_Exercise goal_
Your answer should be the data below, reproduced with nothing changed.

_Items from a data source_
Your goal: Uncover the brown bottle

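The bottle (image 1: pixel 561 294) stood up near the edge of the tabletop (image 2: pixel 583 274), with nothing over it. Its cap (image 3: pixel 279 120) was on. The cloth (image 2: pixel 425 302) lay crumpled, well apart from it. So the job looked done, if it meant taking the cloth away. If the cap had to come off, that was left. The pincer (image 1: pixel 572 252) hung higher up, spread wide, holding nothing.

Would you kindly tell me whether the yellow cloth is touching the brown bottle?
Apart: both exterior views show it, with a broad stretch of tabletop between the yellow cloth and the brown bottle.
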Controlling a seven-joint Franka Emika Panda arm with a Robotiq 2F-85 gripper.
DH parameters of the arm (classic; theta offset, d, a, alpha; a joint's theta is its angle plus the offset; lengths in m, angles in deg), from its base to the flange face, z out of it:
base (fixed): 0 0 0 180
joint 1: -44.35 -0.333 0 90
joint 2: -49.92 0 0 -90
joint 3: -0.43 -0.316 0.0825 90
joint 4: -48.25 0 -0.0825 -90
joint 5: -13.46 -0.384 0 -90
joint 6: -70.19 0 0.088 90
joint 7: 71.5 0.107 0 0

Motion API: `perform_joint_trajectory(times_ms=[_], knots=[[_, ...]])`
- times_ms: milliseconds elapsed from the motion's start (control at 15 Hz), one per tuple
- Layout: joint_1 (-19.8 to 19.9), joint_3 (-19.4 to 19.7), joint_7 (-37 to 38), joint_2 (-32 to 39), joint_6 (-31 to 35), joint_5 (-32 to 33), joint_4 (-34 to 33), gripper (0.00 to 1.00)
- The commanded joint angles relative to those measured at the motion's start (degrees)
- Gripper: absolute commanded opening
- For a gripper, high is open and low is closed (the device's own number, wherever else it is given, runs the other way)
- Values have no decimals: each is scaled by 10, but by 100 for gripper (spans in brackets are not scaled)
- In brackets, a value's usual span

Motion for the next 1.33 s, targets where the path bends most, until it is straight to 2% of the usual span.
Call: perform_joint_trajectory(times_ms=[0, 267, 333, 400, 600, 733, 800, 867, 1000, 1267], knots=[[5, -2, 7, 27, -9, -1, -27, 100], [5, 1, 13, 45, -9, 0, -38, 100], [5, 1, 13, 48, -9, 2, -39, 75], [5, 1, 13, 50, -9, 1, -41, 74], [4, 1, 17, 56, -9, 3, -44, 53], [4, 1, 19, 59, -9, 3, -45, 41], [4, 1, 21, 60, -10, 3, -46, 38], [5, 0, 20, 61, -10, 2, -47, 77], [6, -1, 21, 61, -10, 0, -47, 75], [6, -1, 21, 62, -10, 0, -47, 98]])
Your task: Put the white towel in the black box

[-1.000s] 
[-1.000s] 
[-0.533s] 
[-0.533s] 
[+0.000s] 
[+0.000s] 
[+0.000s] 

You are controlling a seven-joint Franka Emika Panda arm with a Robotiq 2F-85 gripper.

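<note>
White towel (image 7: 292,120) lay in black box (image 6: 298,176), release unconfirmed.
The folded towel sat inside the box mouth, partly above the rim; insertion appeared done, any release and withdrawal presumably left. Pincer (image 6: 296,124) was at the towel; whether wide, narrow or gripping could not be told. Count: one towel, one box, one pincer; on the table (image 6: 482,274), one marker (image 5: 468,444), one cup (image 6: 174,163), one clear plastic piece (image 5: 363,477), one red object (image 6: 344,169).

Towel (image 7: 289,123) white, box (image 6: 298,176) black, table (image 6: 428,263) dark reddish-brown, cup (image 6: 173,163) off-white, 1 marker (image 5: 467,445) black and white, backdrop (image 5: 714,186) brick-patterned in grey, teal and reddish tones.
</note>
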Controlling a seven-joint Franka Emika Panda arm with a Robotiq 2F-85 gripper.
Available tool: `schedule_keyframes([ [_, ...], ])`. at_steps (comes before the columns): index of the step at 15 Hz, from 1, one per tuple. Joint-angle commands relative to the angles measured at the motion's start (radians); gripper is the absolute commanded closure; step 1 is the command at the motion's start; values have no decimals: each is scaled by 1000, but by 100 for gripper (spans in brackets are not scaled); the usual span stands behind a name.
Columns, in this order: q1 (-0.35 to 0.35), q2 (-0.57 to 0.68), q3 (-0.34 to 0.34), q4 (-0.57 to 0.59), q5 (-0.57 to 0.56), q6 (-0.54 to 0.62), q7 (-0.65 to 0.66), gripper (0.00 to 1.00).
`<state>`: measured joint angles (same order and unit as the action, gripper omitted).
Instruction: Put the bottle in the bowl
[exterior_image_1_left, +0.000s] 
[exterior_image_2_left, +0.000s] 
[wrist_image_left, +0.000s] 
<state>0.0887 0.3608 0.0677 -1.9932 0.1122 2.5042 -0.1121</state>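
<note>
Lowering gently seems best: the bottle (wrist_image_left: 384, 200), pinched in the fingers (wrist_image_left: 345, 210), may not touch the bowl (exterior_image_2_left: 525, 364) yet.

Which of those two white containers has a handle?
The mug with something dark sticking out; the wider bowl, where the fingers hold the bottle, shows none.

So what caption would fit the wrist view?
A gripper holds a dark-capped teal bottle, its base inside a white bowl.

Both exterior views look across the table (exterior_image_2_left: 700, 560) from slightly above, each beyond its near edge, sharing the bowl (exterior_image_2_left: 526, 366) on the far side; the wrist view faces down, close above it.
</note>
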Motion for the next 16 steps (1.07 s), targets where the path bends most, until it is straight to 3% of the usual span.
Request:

_Solution for this task_
Your goal: Uncover the brown bottle

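The bottle (image 1: pixel 561 294) stood up near the edge of the tabletop (image 2: pixel 583 274), with nothing over it. Its cap (image 3: pixel 279 120) was on. The cloth (image 2: pixel 425 302) lay crumpled, well apart from it. So the job looked done, if it meant taking the cloth away. If the cap had to come off, that was left. The pincer (image 1: pixel 572 252) hung higher up, spread wide, holding nothing.

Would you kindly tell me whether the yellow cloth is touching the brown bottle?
Apart: both exterior views show it, with a broad stretch of tabletop between the yellow cloth and the brown bottle.
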Controlling a seven-joint Franka Emika Panda arm with a Robotiq 2F-85 gripper.
DH parameters of the arm (classic; theta offset, d, a, alpha; a joint's theta is its angle plus the offset; lengths in m, angles in deg), from its base to the flange face, z out of it:
base (fixed): 0 0 0 180
joint 1: -44.35 -0.333 0 90
joint 2: -49.92 0 0 -90
joint 3: -0.43 -0.316 0.0825 90
joint 4: -48.25 0 -0.0825 -90
joint 5: -13.46 -0.384 0 -90
joint 6: -70.19 0 0.088 90
joint 7: 71.5 0.107 0 0

Motion API: `perform_joint_trajectory(times_ms=[_], knots=[[_, ...]])`
- times_ms: milliseconds elapsed from the motion's start (control at 15 Hz), one per tuple
- Layout: joint_1 (-19.8 to 19.9), joint_3 (-19.4 to 19.7), joint_7 (-37 to 38), joint_2 (-32 to 39), joint_6 (-31 to 35), joint_5 (-32 to 33), joint_4 (-34 to 33), gripper (0.00 to 1.00)
- The commanded joint angles relative to those measured at the motion's start (degrees)
- Gripper: absolute commanded opening
- For a gripper, high is open and low is closed (the device's own number, wherever else it is given, runs the other way)
- Values have no decimals: each is scaled by 10, but by 100 for gripper (spans in brackets are not scaled)
- In brackets, a value's usual span

Motion for the next 1.33 s, targets where the path bends most, until it is straight to 2% of the usual span.
Call: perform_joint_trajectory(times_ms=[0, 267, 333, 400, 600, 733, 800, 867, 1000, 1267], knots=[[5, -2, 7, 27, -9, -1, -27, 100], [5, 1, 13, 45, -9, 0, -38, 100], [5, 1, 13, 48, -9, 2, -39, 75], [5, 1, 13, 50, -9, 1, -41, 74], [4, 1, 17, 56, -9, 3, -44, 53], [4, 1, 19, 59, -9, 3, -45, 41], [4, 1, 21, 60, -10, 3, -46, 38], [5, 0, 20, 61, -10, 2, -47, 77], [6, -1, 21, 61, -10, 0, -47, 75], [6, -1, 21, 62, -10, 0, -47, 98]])
Your task: Put the white towel in the black box

[-1.000s] 
[-1.000s] 
[-0.533s] 
[-0.533s] 
[+0.000s] 
[+0.000s] 
[+0.000s] 

You are controlling a seven-joint Franka Emika Panda arm with a Robotiq 2F-85 gripper.

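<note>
White towel (image 7: 292,120) lay in black box (image 6: 298,176), release unconfirmed.
The folded towel sat inside the box mouth, partly above the rim; insertion appeared done, any release and withdrawal presumably left. Pincer (image 6: 296,124) was at the towel; whether wide, narrow or gripping could not be told. Count: one towel, one box, one pincer; on the table (image 6: 482,274), one marker (image 5: 468,444), one cup (image 6: 174,163), one clear plastic piece (image 5: 363,477), one red object (image 6: 344,169).

Towel (image 7: 289,123) white, box (image 6: 298,176) black, table (image 6: 428,263) dark reddish-brown, cup (image 6: 173,163) off-white, 1 marker (image 5: 467,445) black and white, backdrop (image 5: 714,186) brick-patterned in grey, teal and reddish tones.
</note>
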Controlling a seven-joint Franka Emika Panda arm with a Robotiq 2F-85 gripper.
Available tool: `schedule_keyframes([ [_, ...], ])`. at_steps (comes before the columns): index of the step at 15 Hz, from 1, one per tuple. Joint-angle commands relative to the angles measured at the motion's start (radians); gripper is the absolute commanded closure; step 1 is the command at the motion's start; values have no decimals: each is scaled by 1000, but by 100 for gripper (spans in brackets are not scaled); the usual span stands behind a name.
Columns, in this order: q1 (-0.35 to 0.35), q2 (-0.57 to 0.68), q3 (-0.34 to 0.34), q4 (-0.57 to 0.59), q5 (-0.57 to 0.56), q6 (-0.54 to 0.62), q7 (-0.65 to 0.66), gripper (0.00 to 1.00).
`<state>`: measured joint angles (same order and unit as the action, gripper omitted).
Instruction: Put the bottle in the bowl
[exterior_image_1_left, +0.000s] 
[exterior_image_2_left, +0.000s] 
[wrist_image_left, +0.000s] 
<state>0.0887 0.3608 0.0677 -1.9932 0.1122 2.5042 -0.1121</state>
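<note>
Lowering gently seems best: the bottle (wrist_image_left: 384, 200), pinched in the fingers (wrist_image_left: 345, 210), may not touch the bowl (exterior_image_2_left: 525, 364) yet.

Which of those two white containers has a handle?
The mug with something dark sticking out; the wider bowl, where the fingers hold the bottle, shows none.

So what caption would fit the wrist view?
A gripper holds a dark-capped teal bottle, its base inside a white bowl.

Both exterior views look across the table (exterior_image_2_left: 700, 560) from slightly above, each beyond its near edge, sharing the bowl (exterior_image_2_left: 526, 366) on the far side; the wrist view faces down, close above it.
</note>
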Motion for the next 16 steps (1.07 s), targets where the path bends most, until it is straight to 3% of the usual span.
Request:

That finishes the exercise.